Effets de la mutation d’arrêt
En coopération avec l’équipe du cluster d’excellence ImmunoSenstation2 de l’université de Bonn autour du professeur Matthias Geyer, directeur de l’institut de biologie structurelle, l’équipe du professeur Betz a également analysé la structure de la protéine et les effets possibles de la mutation d’arrêt. En règle générale, deux molécules de kératine s’alignent toujours en tant qu’hétérodimère en double avec leurs extrémités sur les extrémités d’autres hétérodimères, et ce par la formation de liaisons disulfure. “Nous supposons qu’en raison de la mutation d’arrêt, cette liaison disulfure ne peut plus être formée et que la fonction de la protéine est donc compromise”, explique le professeur Betz [3]. Elle est convaincue que l’inclusion de KRT31 dans les panels de gènes diagnostiques pour les maladies des cheveux, de la peau et des ongles améliorera le diagnostic pour les personnes atteintes de perte de cheveux.
Littérature :
- “Monilethrix”, https://medlineplus.gov/genetics/condition/monilethrix,(Dernière consultation 18.10.2024).

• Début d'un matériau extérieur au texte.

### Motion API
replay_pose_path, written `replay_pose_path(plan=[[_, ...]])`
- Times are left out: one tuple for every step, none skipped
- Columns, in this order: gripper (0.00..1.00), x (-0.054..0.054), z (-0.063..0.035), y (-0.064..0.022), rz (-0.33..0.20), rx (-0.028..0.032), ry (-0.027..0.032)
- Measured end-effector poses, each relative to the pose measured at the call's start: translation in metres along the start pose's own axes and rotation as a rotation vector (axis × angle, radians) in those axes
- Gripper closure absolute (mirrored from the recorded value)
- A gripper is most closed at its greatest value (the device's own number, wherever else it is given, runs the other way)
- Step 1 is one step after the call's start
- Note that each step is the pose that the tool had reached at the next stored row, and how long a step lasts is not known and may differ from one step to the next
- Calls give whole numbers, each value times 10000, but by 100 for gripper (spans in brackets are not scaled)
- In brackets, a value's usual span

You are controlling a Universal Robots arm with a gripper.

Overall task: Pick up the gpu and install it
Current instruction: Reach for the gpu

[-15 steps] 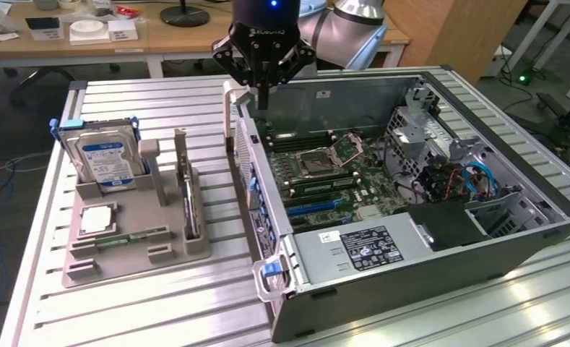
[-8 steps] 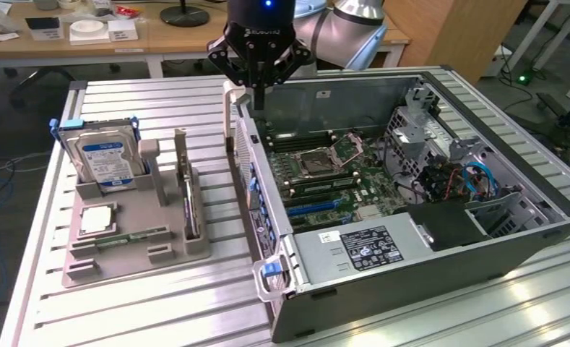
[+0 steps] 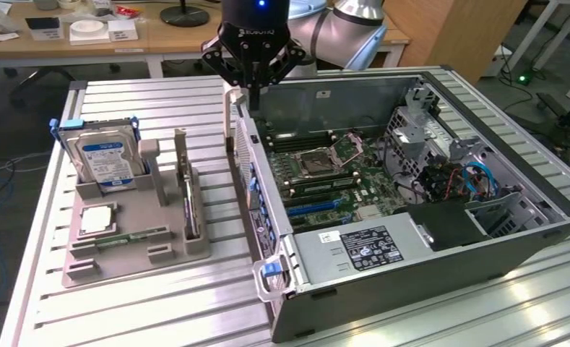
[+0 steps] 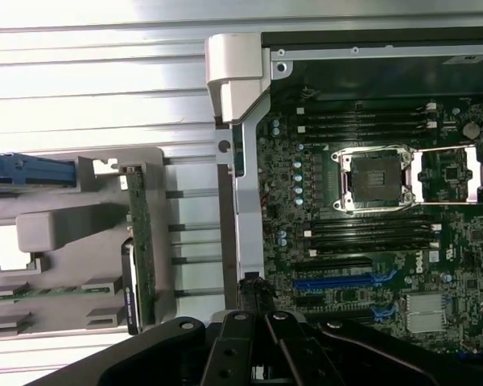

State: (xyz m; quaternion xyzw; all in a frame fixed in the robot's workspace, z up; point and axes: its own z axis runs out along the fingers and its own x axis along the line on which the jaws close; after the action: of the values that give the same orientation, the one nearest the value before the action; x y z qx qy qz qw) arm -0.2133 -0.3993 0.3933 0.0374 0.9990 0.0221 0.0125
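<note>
Gpu (image 3: pixel 189 206) edge-on in grey rack (image 3: pixel 121 254), face hidden; fingers (image 3: pixel 253 92) pressed together.

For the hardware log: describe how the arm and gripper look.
The gripper is black, with angular linkages and pale lettering across its body. A blue light glows above it. The arm is silver-grey with rounded joints.

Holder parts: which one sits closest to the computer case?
The gpu, the thin dark card standing on edge along the side facing the computer case; the blue-labelled hard drive stands farther off.
</note>
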Motion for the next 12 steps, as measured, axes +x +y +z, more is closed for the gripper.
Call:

- Plázár D, et al : Dermoscopic Patterns of Genodermatoses : A Comprehensive Analysis. Biomedicines 2023 ; 11(10) : 2717. www.mdpi.com/2227-9059/11/
10/2717, (dernière consultation 18.10.2024). - “Nouveau gène pour les “cheveux en fuseau” décrypté”, Hôpital universitaire de Bonn, 04.09.2024.
- Xiong X, et al : Une variante non-sens dans KRT31 est associée à la monilethrix autosomique dominante. Br J Dermatol 2024 Jul 19 : ljae298.